* [Required action] Go through the data and report each line that holds the string "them".

* [Stored data]
++++++++++
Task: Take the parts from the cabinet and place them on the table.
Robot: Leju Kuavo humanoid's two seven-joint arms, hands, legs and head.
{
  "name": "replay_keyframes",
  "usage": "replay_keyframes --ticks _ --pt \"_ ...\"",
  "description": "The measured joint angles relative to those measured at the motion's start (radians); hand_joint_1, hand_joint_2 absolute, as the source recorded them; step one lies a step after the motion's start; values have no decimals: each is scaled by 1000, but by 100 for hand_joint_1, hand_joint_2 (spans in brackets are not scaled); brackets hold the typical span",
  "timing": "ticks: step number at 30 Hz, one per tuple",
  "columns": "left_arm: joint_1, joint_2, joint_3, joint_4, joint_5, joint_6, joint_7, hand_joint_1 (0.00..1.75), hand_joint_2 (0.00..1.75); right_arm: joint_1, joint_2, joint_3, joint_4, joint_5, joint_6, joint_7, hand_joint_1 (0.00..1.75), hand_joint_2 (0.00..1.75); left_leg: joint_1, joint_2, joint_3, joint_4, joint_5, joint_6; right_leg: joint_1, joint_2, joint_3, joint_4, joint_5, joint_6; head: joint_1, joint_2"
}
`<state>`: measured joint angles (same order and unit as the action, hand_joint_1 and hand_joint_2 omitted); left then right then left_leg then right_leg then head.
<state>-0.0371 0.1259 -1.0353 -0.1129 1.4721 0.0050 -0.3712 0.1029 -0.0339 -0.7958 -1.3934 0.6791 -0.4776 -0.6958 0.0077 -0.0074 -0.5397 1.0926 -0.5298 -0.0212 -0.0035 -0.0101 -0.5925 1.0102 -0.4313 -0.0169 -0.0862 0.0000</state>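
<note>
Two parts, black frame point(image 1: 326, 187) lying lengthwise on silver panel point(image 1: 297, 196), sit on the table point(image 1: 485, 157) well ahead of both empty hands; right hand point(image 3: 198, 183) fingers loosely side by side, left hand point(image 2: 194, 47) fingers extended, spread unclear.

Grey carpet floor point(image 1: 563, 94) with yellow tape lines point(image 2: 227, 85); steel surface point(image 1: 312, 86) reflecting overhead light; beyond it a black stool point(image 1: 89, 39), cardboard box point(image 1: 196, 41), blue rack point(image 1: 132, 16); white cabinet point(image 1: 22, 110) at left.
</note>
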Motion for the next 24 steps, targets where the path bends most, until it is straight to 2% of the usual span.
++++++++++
* [Solution for this problem]
Task: Take the parts from the cabinet and place them on the table.
  "description": "The measured joint angles relative to those measured at the motion's start (radians); hand_joint_1, hand_joint_2 absolute, as the source recorded them; step one lies a step after the motion's start; values have no decimals: each is scaled by 1000, but by 100 for hand_joint_1, hand_joint_2 (spans in brackets are not scaled); brackets hold the typical span",

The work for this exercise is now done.